ASSIGNMENT:
Leave out the pictures and retype all the entries below exactly.

RECORDS FOR THIS TASK:
☆ ☆ ☆ ☆ ☆

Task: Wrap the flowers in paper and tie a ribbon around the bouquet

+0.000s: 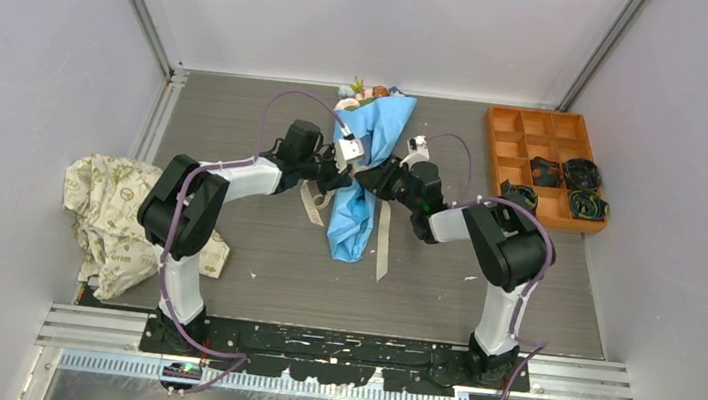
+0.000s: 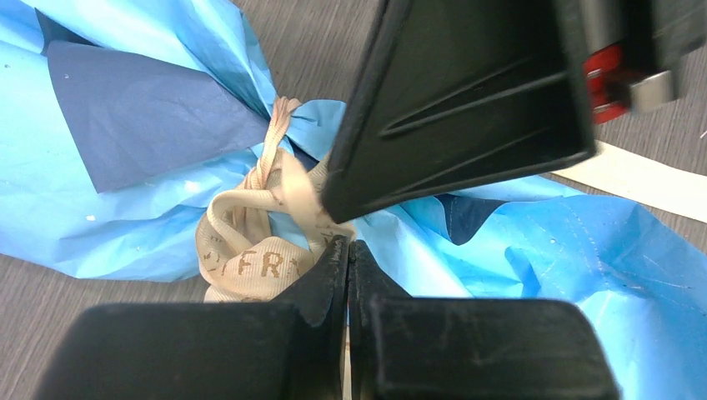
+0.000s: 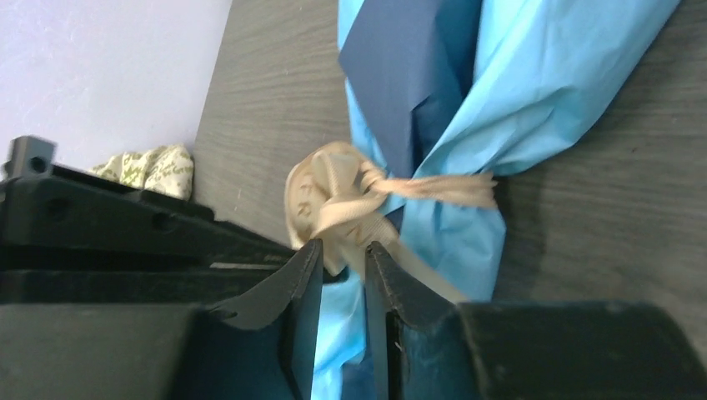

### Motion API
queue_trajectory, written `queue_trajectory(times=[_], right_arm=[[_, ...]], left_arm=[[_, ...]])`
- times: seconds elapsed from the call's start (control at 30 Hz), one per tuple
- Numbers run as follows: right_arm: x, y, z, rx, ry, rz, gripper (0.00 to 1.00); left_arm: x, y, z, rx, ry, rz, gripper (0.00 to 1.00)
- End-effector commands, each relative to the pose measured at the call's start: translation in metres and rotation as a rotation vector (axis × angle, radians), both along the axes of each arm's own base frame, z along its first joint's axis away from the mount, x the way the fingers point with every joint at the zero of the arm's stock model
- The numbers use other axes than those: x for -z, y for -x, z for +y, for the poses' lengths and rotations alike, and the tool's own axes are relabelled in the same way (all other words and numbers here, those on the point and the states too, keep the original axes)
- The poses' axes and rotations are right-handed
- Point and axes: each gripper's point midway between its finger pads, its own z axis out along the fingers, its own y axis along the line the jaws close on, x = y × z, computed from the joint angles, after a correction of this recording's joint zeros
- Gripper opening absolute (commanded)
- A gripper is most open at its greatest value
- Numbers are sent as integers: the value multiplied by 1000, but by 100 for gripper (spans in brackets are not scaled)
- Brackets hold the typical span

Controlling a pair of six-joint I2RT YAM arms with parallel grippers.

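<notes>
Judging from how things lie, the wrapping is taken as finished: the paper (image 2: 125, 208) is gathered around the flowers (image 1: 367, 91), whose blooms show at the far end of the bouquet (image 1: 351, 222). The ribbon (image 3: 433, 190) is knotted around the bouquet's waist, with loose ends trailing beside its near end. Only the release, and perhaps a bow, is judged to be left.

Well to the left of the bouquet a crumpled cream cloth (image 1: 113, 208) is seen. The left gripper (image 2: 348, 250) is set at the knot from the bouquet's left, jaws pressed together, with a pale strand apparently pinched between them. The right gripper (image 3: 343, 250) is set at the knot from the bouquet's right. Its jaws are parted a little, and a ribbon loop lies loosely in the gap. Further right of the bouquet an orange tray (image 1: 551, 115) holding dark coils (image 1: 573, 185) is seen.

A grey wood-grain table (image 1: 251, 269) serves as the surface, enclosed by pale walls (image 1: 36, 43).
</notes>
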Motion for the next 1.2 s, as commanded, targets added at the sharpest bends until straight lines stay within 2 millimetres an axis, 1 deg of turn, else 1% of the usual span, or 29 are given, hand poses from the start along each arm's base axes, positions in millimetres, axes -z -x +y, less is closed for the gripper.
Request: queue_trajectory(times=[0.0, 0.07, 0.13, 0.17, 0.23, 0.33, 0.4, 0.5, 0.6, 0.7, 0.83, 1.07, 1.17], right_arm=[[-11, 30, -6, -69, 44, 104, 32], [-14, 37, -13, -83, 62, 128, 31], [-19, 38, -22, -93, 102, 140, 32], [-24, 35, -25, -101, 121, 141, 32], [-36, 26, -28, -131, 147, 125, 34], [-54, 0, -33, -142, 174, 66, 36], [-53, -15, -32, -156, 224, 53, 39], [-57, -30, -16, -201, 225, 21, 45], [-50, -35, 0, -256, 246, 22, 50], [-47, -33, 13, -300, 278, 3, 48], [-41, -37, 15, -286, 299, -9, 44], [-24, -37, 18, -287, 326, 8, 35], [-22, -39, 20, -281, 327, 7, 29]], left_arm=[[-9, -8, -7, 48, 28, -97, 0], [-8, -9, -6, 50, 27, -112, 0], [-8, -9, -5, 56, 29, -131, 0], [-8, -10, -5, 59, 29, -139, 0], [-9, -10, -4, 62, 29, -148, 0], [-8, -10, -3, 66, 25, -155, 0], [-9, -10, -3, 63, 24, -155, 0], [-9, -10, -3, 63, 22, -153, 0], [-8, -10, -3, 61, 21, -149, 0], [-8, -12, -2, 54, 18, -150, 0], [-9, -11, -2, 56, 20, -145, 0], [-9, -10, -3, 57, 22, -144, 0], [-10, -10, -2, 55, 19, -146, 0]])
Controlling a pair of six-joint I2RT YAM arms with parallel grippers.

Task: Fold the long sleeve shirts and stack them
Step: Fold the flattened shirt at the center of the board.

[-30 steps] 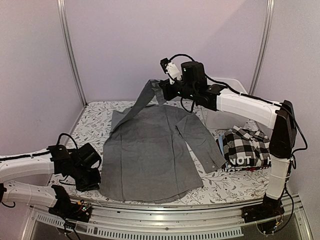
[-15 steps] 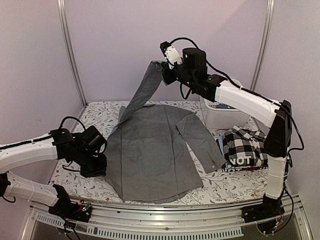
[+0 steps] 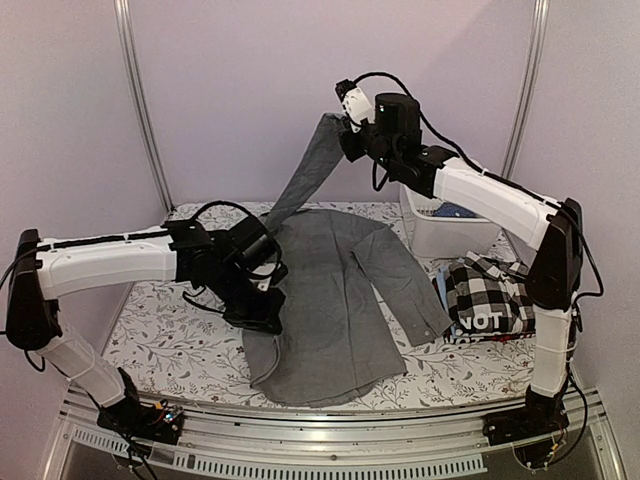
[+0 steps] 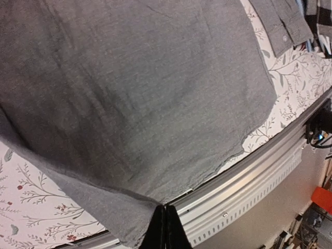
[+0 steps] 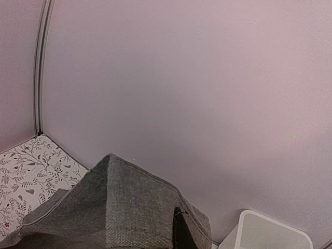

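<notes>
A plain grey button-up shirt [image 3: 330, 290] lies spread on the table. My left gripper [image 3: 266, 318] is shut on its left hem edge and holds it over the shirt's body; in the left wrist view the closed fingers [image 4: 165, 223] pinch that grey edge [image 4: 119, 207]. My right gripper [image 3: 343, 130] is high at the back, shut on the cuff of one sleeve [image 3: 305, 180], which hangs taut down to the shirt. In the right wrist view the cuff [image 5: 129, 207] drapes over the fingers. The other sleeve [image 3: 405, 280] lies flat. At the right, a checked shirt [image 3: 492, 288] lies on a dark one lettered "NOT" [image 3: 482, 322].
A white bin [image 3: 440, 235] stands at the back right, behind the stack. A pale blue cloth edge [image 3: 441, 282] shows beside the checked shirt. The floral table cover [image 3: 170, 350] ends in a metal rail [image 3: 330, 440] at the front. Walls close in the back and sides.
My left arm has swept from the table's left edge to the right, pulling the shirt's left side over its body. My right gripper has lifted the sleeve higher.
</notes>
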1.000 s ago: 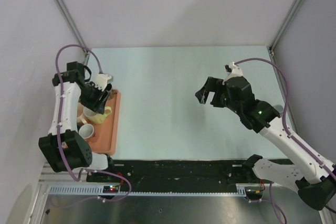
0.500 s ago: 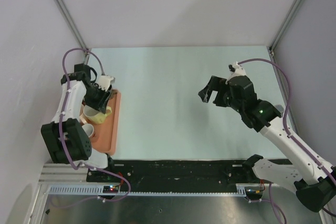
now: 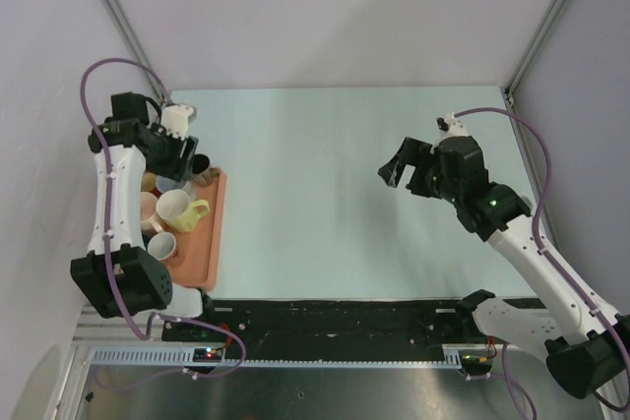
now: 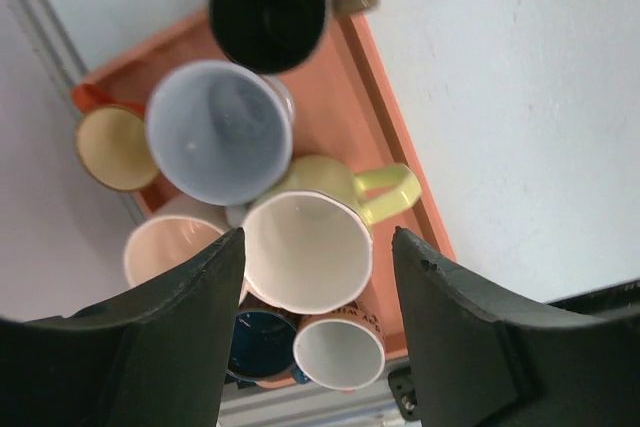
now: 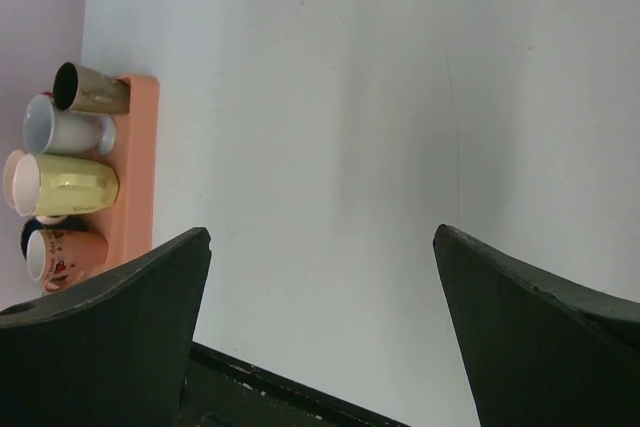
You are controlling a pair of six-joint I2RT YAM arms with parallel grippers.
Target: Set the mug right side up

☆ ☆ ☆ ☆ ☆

RESULT OF THIS TASK:
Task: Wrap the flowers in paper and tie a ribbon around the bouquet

+0.000s: 
+0.000s: 
+0.000s: 

### Motion API
queue_trajectory, written `queue_trajectory(times=[_], right_arm=[[_, ...]], left_arm=[[_, ...]])`
- times: seconds elapsed from the call's start (control at 30 Hz), one per tuple
- Numbers run as follows: right_arm: x, y, z, rx, ry, rz, gripper (0.00 to 1.00); left_arm: x, y, z, rx, ry, rz, gripper (0.00 to 1.00)
- End-effector commands, each relative to the pose measured at the call's start: translation in metres and rotation as a rotation vector (axis × angle, radians), both along the axes of each arm's own base frame, z along its first joint's axis away from the mount, x the way the fingers point with every joint at the zero of the arm's stock model
- The numbers use other axes than those: x for -z, y for -x, z for +y, for the poses' lengths and rotations alike, and the tool's own axes are relabelled in the same way (all other words and numbers here, those on the point and the states too, keep the original axes)
- The poses' axes and rotations are right-handed
- Point and axes: each gripper's point midway between its finger pads, its own z axis out along the fingers, its own y axis along the line the jaws close on, x = y × z, computed from the joint angles, after a correction of this recording's joint zeros
- Gripper opening absolute (commanded)
- A gripper is most open at its greatest value
- Numbers are sent as integers: the value multiplied by 1000, but by 100 for gripper (spans in brackets are not scaled)
- Brackets hold the typical span

Controlling a pair of six-joint I2RT YAM arms with parallel grippers.

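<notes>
Judging from how things lie, the wrapping is taken as finished: the paper (image 2: 125, 208) is gathered around the flowers (image 1: 367, 91), whose blooms show at the far end of the bouquet (image 1: 351, 222). The ribbon (image 3: 433, 190) is knotted around the bouquet's waist, with loose ends trailing beside its near end. Only the release, and perhaps a bow, is judged to be left.

Well to the left of the bouquet a crumpled cream cloth (image 1: 113, 208) is seen. The left gripper (image 2: 348, 250) is set at the knot from the bouquet's left, jaws pressed together, with a pale strand apparently pinched between them. The right gripper (image 3: 343, 250) is set at the knot from the bouquet's right. Its jaws are parted a little, and a ribbon loop lies loosely in the gap. Further right of the bouquet an orange tray (image 1: 551, 115) holding dark coils (image 1: 573, 185) is seen.

A grey wood-grain table (image 1: 251, 269) serves as the surface, enclosed by pale walls (image 1: 36, 43).
</notes>
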Motion for the next 1.2 s, as commanded, targets added at the sharpest bends until straight lines stay within 2 millimetres an axis, 1 deg of turn, else 1% of the usual span, or 29 are given, hand poses from the start along each arm's base axes, positions in millimetres, axes -z -x +y, less is closed for the gripper.
Request: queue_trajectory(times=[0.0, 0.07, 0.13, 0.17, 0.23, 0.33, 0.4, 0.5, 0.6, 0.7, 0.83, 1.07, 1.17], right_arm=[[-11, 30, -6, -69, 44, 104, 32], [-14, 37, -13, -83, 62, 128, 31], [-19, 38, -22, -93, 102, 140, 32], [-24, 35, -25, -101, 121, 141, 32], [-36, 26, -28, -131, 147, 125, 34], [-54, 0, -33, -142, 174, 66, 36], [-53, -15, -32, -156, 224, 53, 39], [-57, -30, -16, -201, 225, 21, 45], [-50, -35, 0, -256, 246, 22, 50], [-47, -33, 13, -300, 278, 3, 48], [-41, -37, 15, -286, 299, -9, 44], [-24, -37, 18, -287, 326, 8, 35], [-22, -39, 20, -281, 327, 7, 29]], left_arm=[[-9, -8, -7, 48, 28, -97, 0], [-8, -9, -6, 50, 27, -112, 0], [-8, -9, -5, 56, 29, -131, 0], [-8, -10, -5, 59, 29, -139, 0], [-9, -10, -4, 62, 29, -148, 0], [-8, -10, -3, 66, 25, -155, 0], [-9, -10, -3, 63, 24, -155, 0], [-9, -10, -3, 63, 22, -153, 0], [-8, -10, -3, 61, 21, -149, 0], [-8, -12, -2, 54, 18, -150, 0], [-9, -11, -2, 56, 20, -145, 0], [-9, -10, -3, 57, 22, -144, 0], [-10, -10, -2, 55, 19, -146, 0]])
Controlling a pair of six-joint I2RT YAM arms with parallel grippers.

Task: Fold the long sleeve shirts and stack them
Step: Fold the flattened shirt at the center of the board.

[-30 steps] 
[-15 steps] 
[+0 steps] 
[+0 steps] 
[+0 steps] 

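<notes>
A plain grey button-up shirt [image 3: 330, 290] lies spread on the table. My left gripper [image 3: 266, 318] is shut on its left hem edge and holds it over the shirt's body; in the left wrist view the closed fingers [image 4: 165, 223] pinch that grey edge [image 4: 119, 207]. My right gripper [image 3: 343, 130] is high at the back, shut on the cuff of one sleeve [image 3: 305, 180], which hangs taut down to the shirt. In the right wrist view the cuff [image 5: 129, 207] drapes over the fingers. The other sleeve [image 3: 405, 280] lies flat. At the right, a checked shirt [image 3: 492, 288] lies on a dark one lettered "NOT" [image 3: 482, 322].
A white bin [image 3: 440, 235] stands at the back right, behind the stack. A pale blue cloth edge [image 3: 441, 282] shows beside the checked shirt. The floral table cover [image 3: 170, 350] ends in a metal rail [image 3: 330, 440] at the front. Walls close in the back and sides.
My left arm has swept from the table's left edge to the right, pulling the shirt's left side over its body. My right gripper has lifted the sleeve higher.
</notes>
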1.000 s ago: 
0.500 s ago: 
now: 
now: 
now: 
You are controlling a pair of six-joint I2RT YAM arms with parallel grippers.
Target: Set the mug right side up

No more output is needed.